> Task statement
A verbatim transcript of the data that follows, free of images, is the expected result.

> Provided data
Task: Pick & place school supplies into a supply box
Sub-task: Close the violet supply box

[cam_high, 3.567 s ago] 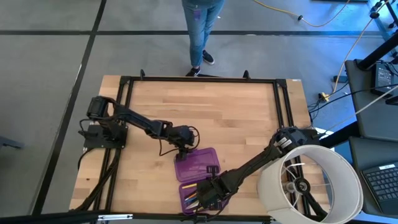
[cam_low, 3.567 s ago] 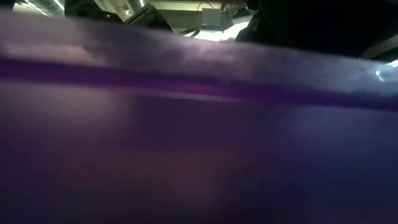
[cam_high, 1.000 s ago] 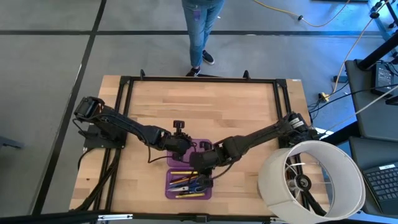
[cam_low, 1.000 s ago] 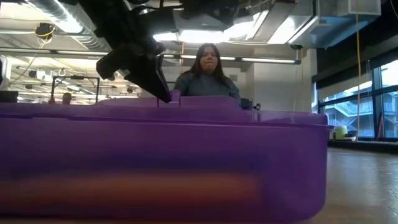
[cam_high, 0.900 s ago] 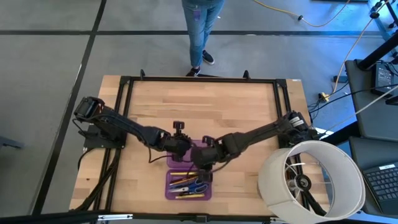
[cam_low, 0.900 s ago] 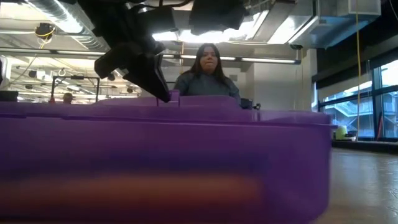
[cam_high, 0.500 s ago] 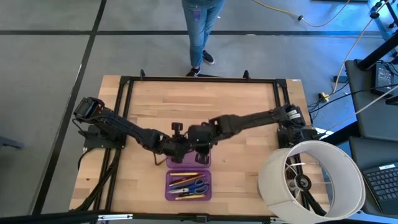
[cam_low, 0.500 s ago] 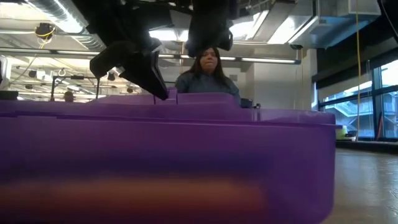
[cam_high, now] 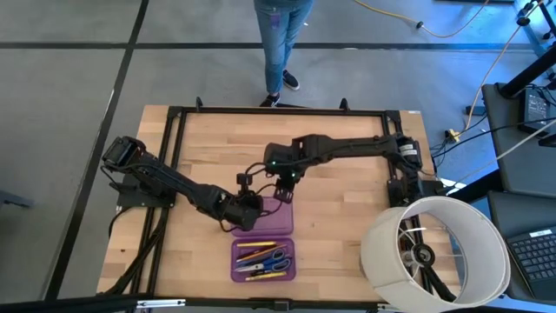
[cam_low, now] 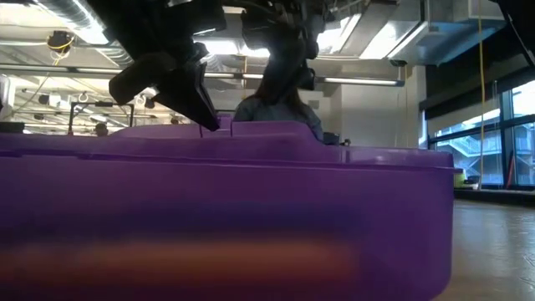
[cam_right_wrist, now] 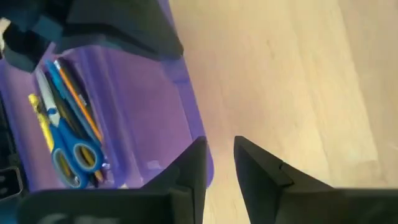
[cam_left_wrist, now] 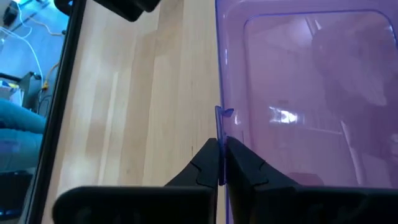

> Response
Task: Pick & place school supplies into a supply box
Sub-task: Close the violet supply box

[cam_high, 3.567 s ago] 
[cam_low, 3.567 s ago] 
[cam_high, 1.000 s ago] 
[cam_low, 1.000 s ago] 
[cam_high, 0.900 s ago] 
[cam_low, 0.900 s ago] 
[cam_high, 0.500 s ago] 
[cam_low, 0.500 s ago] 
[cam_high, now] 
[cam_low, now] 
[cam_right_wrist, now] 
[cam_left_wrist, now] 

There is nothing more to the exercise.